→ What is needed:
Write out each line of the entries exactly, starting at the first and finishing with the line that contains "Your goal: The".

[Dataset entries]
-.-.-

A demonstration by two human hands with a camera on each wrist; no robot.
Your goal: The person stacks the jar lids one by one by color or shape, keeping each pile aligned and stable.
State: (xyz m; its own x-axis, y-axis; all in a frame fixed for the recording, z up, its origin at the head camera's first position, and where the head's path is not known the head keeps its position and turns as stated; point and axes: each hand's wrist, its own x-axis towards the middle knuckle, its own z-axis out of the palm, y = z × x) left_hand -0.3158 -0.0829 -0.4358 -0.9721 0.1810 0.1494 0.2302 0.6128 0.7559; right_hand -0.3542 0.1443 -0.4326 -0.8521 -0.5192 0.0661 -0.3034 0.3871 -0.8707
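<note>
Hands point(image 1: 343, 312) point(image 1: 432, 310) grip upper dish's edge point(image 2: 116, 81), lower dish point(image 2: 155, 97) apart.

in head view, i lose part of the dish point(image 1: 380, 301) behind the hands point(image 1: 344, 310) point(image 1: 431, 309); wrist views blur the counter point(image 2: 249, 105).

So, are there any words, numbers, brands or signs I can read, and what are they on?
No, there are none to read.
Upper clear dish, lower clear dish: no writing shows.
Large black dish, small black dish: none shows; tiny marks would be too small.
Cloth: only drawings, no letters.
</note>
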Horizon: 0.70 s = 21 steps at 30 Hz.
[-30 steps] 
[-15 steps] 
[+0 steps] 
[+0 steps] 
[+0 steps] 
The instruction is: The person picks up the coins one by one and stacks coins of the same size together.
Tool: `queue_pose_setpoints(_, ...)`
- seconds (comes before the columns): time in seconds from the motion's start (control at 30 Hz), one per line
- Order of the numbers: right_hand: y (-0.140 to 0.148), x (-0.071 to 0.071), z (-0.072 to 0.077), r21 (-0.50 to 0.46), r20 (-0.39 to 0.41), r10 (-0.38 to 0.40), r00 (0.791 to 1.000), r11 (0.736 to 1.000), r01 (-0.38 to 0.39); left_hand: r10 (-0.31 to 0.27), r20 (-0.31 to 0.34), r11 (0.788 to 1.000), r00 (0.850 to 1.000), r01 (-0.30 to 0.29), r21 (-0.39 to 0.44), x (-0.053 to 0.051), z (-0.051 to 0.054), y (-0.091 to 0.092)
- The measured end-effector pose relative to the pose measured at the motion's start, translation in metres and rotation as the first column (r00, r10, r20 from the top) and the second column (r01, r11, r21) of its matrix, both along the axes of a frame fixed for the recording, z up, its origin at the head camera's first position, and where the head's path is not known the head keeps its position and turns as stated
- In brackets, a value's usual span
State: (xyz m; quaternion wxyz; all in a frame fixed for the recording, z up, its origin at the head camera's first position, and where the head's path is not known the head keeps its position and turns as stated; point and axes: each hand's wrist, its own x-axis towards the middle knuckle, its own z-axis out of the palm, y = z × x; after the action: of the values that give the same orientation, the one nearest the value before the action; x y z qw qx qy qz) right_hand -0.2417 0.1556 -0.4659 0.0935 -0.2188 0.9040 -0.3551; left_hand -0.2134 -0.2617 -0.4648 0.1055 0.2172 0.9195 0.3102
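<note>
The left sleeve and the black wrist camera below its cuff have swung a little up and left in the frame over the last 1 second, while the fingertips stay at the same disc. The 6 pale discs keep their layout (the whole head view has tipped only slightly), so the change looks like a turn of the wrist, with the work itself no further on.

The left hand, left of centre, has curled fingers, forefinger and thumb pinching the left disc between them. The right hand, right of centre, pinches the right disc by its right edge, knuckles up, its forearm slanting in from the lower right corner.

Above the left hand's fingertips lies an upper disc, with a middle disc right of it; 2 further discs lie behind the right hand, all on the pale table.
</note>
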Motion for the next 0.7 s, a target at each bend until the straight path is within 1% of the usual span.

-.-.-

→ Task output:
A demonstration by two human hands with a camera on each wrist; no robot.
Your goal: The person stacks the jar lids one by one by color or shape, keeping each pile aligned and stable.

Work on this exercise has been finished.